Das Erstaunliche an diesem Phänomen ist die Tatsache, dass diese Kampagnen aus der Welt der Massenmedien in der Welt der wissenschaftlichen Publikationen zunehmend als übertrieben und für die Gesundheit breiter Bevölkerungsschichten nachteilig, ja gefährlich beklagt wird.
Seit einigen Jahren erscheinen in den internationalen Wissenschafts-Journalen quasi im Wochentakt Studien und Berichte, die eher auf einen gravierenden Mangel an Sonne und Besonnung hinweisen.
Balance und Konsens statt Polemik und Panikmache
Nun wäre es sicher falsch, der einseitigen und damit verfälschenden Argumentation der Anti-Solarien-Eiferer und der ihnen willig folgenden Medien eine ähnlich einseitige Darstellung entgegenzuhalten.
Keine Frage: Zu viel Sonne schadet der Haut ? bis hin zum Hautkrebs. Zu wenig Sonne aber schadet der Gesundheit des ganzen Menschen, ganz zu schweigen von seinem physischen und psychischen Wohlbefinden.

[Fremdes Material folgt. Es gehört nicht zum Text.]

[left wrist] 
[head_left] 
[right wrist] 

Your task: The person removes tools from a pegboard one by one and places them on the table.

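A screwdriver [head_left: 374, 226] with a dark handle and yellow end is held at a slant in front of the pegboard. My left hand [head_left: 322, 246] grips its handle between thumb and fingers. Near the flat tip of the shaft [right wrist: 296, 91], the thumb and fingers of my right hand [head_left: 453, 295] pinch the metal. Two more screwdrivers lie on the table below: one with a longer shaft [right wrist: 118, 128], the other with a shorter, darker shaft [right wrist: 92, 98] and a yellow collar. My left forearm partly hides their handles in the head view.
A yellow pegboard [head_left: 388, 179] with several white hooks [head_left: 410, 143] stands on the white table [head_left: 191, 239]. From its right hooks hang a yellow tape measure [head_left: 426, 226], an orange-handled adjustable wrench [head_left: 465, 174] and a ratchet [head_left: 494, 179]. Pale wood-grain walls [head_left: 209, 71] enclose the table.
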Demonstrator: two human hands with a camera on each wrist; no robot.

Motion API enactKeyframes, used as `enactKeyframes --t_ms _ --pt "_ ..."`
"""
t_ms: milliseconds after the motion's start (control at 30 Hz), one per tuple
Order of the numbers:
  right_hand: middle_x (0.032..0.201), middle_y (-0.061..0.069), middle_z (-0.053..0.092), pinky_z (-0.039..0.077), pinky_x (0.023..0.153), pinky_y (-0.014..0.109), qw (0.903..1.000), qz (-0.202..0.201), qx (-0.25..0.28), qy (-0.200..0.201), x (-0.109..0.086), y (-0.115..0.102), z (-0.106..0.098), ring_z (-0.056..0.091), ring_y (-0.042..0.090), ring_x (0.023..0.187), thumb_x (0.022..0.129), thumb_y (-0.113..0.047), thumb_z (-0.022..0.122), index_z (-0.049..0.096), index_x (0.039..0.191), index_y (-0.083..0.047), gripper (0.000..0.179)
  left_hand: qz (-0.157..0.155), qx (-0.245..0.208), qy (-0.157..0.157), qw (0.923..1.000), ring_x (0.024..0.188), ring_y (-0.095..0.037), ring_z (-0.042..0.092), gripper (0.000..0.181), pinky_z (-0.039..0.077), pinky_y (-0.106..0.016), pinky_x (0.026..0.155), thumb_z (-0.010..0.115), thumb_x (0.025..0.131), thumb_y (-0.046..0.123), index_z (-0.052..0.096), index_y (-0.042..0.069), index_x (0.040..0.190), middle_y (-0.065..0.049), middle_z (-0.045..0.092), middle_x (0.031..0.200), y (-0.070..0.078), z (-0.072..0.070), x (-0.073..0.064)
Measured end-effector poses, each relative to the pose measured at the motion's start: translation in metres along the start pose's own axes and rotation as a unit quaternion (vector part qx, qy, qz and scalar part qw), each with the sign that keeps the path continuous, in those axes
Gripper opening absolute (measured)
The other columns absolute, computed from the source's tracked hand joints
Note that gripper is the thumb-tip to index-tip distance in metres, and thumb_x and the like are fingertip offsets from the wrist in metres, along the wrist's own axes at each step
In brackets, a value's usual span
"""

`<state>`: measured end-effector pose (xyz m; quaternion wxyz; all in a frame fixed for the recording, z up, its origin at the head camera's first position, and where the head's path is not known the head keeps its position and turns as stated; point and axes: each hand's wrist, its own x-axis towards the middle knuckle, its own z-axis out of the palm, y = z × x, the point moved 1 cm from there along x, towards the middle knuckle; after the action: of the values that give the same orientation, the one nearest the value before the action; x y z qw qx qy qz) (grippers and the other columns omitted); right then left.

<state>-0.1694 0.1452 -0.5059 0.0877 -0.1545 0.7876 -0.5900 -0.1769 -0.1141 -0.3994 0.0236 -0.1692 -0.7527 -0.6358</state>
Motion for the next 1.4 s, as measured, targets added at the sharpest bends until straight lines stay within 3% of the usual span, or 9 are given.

Sonne ist das billigste Gesundheitsmittel
Tatsächlich, so haben Gesundheitsökonomen an der Harvard Universität in USA errechnet, sind die Gesundheitskosten des Sonnenmangels für die Gesellschaft - vor allem bedingt durch Vitamin D-Defizite ? um etwa das 10fache höher als die Kosten der Behandlungen von Sonnenschäden, etwa Hautkrebs.